Copy the listing out exactly as shown.

○ ○ ○ ○

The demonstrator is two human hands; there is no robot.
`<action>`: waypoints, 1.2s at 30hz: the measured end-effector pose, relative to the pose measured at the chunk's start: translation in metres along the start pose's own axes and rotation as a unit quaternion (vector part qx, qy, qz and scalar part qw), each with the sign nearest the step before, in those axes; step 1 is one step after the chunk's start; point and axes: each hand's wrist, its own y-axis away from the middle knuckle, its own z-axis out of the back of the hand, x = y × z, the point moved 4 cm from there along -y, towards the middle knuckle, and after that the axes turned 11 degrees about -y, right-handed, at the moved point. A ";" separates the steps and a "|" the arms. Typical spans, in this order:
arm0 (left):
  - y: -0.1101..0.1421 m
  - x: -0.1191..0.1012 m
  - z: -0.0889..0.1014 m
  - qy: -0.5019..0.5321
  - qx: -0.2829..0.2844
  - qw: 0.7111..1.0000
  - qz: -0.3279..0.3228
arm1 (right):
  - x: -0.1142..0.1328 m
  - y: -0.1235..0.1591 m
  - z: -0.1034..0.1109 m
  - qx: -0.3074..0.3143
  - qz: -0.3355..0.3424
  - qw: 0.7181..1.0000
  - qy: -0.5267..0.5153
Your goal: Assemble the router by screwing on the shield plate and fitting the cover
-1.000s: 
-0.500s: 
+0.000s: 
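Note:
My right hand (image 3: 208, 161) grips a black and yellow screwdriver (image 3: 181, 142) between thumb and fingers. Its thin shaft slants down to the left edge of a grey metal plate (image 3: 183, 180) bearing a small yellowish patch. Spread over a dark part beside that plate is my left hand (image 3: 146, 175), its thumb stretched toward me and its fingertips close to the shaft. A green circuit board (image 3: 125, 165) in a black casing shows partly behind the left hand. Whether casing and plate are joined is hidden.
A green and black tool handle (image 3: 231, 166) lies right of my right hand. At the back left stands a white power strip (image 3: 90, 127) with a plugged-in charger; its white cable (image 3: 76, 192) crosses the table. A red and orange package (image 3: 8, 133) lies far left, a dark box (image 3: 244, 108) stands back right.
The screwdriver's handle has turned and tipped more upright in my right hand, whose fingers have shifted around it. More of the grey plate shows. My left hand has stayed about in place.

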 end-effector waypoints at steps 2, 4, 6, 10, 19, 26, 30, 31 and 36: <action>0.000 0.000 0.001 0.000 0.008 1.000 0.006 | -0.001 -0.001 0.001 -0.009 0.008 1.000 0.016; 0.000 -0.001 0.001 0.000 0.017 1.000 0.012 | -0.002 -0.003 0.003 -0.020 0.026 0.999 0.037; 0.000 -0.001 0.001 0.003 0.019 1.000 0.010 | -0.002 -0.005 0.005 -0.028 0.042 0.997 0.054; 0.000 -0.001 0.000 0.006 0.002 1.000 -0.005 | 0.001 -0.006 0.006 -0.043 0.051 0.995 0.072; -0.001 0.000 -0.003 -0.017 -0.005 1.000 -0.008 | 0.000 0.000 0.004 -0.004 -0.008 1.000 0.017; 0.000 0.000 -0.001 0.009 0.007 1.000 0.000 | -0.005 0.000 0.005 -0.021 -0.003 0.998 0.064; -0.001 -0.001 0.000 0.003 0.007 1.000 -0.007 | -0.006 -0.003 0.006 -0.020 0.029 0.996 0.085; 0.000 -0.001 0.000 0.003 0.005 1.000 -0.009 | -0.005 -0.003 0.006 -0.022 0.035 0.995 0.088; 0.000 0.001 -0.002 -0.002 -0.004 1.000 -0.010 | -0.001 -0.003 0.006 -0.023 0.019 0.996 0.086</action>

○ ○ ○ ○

*Result of the exercise*.
The demonstrator is two human hands; there is no robot.
`<action>`: waypoints, 1.2s at 30hz: the measured end-effector pose, relative to the pose measured at the chunk's start: translation in metres along the start pose's own axes and rotation as a unit quaternion (vector part qx, qy, qz and scalar part qw), each with the sign nearest the step before, in those axes; step 1 is one step after the chunk's start; point and axes: each hand's wrist, its own y-axis away from the middle knuckle, its own z-axis out of the back of the hand, x = y × z, the point moved 4 cm from there along -y, towards the middle knuckle, and after that the axes turned 11 degrees about -y, right-handed, at the moved point. A ";" separates the steps and a "|" the arms. Typical spans, in this order:
arm0 (left):
  - y: -0.1101..0.1421 m
  - x: -0.1191..0.1012 m
  - z: -0.0889..0.1014 m
  - qy: -0.5019..0.5321
  - qx: -0.2829..0.2844
  - qw: 0.7111..1.0000
  - qz: -0.3279..0.3228
arm1 (right):
  - x: -0.1142..0.1328 m
  - y: -0.1235..0.1591 m
  - z: -0.1034..0.1109 m
  - qx: -0.3074..0.3143
  - qz: -0.3355..0.3424
  - qw: 0.7181..1.0000
  - qy: -0.5267..0.5153
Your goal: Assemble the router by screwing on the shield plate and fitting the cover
-1.000s: 
-0.500s: 
+0.000s: 
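Note:
My right hand (image 3: 208, 161) grips a black and yellow screwdriver (image 3: 181, 142) between thumb and fingers. Its thin shaft slants down to the left edge of a grey metal plate (image 3: 183, 180) bearing a small yellowish patch. Spread over a dark part beside that plate is my left hand (image 3: 146, 175), its thumb stretched toward me and its fingertips close to the shaft. A green circuit board (image 3: 125, 165) in a black casing shows partly behind the left hand. Whether casing and plate are joined is hidden.
A green and black tool handle (image 3: 231, 166) lies right of my right hand. At the back left stands a white power strip (image 3: 90, 127) with a plugged-in charger; its white cable (image 3: 76, 192) crosses the table. A red and orange package (image 3: 8, 133) lies far left, a dark box (image 3: 244, 108) stands back right.
The screwdriver's handle has turned and tipped more upright in my right hand, whose fingers have shifted around it. More of the grey plate shows. My left hand has stayed about in place.
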
 end-effector waypoints at steps 2, 4, 6, 10, 19, 26, 30, 31 and 36: <action>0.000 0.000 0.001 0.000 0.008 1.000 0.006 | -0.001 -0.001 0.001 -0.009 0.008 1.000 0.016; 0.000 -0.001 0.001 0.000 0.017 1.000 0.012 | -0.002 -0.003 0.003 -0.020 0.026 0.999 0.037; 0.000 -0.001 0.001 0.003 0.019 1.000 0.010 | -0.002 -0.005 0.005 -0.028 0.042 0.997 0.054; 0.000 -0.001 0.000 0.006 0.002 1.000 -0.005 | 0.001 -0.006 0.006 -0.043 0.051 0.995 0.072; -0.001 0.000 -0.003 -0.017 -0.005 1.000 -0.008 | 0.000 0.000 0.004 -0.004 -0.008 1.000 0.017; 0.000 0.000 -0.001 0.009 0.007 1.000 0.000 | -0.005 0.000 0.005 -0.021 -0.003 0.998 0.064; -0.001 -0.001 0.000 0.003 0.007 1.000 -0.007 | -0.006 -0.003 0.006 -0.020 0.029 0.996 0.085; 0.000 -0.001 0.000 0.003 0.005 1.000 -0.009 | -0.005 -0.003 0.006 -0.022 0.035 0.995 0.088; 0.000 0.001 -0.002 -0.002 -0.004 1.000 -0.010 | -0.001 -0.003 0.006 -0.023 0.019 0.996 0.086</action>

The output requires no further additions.